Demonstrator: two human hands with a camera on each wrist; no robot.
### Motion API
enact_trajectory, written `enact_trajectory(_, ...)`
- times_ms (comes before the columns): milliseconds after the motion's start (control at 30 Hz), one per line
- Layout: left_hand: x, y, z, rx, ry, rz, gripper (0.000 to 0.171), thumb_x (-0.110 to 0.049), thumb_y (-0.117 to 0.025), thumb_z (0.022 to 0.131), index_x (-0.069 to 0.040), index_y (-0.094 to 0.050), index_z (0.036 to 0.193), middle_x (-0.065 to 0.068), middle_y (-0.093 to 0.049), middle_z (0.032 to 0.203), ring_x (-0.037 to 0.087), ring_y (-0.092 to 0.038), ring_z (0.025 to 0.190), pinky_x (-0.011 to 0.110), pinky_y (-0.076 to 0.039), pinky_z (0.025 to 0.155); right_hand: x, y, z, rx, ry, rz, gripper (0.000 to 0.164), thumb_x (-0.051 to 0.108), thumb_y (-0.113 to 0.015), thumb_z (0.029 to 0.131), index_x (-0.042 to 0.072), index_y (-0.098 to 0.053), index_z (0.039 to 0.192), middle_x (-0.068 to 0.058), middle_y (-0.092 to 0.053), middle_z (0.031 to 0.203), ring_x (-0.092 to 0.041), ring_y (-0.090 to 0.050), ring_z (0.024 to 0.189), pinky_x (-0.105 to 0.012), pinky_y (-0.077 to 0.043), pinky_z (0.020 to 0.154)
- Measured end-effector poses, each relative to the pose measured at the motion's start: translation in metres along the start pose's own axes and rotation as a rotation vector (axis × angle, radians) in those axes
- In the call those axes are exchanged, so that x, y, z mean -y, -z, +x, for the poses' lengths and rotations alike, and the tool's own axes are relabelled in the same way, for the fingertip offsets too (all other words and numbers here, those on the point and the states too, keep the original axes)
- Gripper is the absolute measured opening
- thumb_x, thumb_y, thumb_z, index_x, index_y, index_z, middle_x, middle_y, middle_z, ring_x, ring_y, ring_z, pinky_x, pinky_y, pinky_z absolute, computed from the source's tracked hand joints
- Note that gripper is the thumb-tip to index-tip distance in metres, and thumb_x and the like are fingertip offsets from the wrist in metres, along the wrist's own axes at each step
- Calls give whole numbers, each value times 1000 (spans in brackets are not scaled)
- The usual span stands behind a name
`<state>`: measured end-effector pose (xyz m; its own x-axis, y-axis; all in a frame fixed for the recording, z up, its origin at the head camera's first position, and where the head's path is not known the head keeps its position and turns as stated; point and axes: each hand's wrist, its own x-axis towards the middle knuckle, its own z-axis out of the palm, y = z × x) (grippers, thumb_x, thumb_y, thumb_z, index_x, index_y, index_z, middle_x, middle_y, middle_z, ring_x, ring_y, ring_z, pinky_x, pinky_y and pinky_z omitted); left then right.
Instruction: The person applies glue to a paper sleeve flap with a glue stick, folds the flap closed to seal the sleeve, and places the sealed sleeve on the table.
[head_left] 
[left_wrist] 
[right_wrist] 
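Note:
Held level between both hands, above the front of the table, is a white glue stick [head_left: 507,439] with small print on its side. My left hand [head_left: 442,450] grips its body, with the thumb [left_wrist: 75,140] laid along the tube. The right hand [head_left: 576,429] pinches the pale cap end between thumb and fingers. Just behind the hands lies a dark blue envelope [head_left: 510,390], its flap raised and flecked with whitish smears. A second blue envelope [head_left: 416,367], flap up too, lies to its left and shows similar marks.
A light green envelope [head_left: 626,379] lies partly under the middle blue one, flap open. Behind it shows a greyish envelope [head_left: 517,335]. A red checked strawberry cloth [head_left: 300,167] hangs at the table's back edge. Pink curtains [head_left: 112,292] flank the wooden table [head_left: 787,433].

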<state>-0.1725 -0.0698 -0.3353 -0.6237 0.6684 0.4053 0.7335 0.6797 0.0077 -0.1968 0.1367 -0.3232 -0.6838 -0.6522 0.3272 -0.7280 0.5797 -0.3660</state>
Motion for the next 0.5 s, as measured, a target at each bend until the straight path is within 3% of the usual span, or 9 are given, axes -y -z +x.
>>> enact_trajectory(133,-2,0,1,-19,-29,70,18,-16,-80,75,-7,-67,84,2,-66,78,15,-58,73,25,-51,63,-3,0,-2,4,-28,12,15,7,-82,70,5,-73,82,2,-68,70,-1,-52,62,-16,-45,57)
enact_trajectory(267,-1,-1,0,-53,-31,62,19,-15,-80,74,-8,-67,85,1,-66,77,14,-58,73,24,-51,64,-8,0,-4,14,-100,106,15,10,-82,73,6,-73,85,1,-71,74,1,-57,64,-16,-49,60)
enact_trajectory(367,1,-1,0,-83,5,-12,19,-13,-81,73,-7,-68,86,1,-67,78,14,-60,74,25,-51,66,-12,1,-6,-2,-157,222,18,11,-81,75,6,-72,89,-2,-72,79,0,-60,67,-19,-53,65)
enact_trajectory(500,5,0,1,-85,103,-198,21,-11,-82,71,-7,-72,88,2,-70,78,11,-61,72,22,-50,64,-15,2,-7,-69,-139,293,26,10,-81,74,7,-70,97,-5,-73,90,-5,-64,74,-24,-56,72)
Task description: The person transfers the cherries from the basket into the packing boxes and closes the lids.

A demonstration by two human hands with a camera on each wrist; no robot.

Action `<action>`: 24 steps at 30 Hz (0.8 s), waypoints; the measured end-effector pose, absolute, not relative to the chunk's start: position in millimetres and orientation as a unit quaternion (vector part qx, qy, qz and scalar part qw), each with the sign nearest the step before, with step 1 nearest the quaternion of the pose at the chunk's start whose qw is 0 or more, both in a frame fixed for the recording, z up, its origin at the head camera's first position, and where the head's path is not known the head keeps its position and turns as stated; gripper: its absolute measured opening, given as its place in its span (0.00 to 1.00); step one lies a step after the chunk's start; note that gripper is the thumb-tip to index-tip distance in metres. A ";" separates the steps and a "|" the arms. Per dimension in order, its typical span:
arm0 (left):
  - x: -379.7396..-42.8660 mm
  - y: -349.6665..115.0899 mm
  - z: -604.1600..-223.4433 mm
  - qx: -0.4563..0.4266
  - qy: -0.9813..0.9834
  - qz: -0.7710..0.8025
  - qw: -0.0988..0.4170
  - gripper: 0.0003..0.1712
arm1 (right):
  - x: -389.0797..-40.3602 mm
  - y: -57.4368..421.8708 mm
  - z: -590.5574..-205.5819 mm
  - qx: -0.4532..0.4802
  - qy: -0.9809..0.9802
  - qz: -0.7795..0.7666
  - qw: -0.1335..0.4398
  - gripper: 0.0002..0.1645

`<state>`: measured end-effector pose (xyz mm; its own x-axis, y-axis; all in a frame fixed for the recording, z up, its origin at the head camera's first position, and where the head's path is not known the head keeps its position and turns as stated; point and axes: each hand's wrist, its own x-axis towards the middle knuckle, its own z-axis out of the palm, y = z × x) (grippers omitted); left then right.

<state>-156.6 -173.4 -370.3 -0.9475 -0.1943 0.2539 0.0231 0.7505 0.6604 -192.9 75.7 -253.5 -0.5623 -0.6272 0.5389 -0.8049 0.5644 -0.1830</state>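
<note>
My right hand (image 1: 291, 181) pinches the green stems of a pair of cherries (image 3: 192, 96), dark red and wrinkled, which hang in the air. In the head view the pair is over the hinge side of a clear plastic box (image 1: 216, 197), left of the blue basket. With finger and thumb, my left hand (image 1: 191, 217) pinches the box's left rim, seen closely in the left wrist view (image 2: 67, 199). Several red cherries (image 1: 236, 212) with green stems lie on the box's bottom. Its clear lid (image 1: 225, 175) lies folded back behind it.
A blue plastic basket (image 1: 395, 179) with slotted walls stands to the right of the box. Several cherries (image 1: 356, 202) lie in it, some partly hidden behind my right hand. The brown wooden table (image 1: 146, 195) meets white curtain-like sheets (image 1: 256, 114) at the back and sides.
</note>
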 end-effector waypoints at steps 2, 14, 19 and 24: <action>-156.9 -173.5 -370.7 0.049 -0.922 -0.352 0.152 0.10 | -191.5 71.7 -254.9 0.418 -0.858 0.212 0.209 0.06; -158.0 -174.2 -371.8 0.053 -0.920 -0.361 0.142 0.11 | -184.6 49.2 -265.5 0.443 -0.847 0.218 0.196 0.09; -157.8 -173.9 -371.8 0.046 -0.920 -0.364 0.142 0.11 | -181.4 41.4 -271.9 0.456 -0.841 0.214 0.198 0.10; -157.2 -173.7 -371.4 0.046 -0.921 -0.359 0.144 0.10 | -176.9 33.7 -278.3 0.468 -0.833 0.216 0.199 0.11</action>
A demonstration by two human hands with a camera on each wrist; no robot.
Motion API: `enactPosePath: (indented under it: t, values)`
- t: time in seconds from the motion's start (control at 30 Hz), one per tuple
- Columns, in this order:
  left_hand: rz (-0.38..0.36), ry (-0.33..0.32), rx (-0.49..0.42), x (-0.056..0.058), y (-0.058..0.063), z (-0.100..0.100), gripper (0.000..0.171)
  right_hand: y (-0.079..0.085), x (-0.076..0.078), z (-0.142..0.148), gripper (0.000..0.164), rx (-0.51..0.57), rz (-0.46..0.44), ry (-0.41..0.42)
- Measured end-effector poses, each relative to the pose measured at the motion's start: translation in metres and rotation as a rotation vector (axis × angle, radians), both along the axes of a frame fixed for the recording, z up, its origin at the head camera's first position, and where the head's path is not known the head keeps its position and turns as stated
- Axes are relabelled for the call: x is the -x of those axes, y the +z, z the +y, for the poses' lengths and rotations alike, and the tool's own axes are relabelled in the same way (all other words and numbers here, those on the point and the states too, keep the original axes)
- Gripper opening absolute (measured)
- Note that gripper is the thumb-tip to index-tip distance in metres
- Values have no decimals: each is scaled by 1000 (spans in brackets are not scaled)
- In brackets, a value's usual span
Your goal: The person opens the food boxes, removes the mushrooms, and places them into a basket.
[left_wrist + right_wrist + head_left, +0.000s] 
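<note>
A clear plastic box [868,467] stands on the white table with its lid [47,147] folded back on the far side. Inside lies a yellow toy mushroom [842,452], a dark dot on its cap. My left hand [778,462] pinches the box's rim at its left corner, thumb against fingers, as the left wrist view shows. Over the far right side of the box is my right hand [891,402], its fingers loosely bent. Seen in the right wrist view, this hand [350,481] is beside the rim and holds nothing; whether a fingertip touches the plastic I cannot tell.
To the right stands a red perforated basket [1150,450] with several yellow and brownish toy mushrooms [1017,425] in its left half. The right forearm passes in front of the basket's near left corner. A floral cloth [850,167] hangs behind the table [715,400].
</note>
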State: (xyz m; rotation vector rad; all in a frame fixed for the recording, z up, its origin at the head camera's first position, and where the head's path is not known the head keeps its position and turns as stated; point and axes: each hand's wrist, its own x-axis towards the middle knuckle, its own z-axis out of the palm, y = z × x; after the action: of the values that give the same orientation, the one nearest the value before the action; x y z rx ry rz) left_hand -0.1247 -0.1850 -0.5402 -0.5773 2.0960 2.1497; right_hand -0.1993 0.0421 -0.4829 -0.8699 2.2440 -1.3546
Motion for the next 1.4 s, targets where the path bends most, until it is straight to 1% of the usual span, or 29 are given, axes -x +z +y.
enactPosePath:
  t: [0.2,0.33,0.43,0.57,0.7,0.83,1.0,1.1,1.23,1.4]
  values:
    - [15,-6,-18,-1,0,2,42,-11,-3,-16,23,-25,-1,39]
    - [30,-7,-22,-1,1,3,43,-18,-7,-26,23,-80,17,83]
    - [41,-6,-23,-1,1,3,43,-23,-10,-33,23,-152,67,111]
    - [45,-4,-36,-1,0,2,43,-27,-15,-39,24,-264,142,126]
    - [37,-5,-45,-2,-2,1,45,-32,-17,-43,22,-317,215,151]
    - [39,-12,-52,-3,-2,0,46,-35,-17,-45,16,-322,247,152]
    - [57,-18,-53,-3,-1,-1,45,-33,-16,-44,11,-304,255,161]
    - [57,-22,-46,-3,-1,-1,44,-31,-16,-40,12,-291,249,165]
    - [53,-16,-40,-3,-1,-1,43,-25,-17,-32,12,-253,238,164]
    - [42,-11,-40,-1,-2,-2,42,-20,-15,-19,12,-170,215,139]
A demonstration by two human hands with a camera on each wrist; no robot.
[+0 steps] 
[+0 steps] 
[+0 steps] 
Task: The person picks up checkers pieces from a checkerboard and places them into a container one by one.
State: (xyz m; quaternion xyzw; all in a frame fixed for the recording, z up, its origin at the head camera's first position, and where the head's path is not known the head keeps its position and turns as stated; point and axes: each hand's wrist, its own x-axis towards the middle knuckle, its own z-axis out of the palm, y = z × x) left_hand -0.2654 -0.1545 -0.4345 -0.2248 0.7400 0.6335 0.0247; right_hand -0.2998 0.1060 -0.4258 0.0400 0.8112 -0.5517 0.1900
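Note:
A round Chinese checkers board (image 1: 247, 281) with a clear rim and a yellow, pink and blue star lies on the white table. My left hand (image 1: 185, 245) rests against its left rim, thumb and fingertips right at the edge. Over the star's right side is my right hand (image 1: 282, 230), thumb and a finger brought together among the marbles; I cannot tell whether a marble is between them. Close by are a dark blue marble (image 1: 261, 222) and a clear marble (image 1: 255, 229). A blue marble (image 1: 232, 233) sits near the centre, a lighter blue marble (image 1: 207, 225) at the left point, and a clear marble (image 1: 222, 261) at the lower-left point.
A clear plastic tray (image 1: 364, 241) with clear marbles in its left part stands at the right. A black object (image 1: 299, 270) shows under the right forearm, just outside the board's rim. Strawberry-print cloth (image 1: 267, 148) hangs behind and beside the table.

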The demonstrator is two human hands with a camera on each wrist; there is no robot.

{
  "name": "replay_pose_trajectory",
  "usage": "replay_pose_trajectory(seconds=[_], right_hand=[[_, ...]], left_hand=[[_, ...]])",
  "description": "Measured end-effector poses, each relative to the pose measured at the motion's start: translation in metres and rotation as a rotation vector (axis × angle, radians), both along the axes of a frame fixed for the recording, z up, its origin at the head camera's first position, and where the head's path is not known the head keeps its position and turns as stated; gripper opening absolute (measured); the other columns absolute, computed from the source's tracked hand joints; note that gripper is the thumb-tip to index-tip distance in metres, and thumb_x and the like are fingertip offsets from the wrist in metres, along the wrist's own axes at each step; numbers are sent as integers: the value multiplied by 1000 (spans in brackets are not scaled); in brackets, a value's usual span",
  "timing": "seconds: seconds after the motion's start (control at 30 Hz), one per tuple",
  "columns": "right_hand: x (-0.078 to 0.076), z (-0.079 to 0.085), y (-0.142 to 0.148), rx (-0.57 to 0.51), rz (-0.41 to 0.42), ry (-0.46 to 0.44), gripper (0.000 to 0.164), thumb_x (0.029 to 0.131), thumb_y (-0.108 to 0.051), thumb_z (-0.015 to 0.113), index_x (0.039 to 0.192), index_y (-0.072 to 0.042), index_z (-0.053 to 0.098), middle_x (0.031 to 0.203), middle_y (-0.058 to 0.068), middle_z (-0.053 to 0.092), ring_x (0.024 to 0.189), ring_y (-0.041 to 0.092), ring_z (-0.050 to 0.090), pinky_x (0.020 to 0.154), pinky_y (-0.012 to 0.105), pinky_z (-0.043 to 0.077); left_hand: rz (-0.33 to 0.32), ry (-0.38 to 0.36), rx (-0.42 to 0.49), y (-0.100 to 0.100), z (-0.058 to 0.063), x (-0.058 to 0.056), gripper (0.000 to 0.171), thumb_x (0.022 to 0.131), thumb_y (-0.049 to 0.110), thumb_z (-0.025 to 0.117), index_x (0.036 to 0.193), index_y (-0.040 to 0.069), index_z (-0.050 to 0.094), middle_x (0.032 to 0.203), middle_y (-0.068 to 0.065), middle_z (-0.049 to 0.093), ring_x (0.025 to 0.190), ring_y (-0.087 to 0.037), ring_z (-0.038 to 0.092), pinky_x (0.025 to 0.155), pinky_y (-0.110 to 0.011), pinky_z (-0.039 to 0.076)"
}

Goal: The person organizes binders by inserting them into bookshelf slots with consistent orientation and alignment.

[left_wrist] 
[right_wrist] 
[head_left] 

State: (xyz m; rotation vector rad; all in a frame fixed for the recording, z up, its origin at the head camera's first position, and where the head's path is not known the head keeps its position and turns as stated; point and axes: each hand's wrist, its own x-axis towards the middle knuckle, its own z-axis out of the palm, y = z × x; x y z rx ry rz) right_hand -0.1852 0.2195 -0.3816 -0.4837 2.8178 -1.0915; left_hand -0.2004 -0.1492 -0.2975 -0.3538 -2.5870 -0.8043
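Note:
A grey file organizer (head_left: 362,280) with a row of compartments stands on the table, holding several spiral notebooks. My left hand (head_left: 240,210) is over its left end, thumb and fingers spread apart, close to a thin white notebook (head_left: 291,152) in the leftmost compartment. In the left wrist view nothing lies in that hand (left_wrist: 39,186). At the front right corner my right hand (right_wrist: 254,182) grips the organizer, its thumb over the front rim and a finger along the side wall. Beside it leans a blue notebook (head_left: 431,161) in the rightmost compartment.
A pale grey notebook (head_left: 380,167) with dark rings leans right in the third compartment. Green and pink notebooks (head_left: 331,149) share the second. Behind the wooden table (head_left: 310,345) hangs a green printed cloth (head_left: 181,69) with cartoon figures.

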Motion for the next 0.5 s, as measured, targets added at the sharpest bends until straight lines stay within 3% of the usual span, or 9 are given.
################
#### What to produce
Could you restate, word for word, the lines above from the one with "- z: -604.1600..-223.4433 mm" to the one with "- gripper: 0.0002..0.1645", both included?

#### Written solution
  - z: -604.1600..-223.4433 mm
  - qx: -0.4563..0.4266
  - qy: -0.9813..0.9834
  - qz: -0.7710..0.8025
  - qw: -0.0988..0.4170
  - gripper: 0.0003..0.1712
arm1 (right):
  - x: -389.0797..-40.3602 mm
  - y: -57.4368..421.8708 mm
  - z: -590.5574..-205.5819 mm
  - qx: -0.4532..0.4802
  - qy: -0.9809..0.9802
  - qz: -0.7795..0.7666
  - qw: -0.1335..0.4398
  - gripper: 0.0002..0.1645

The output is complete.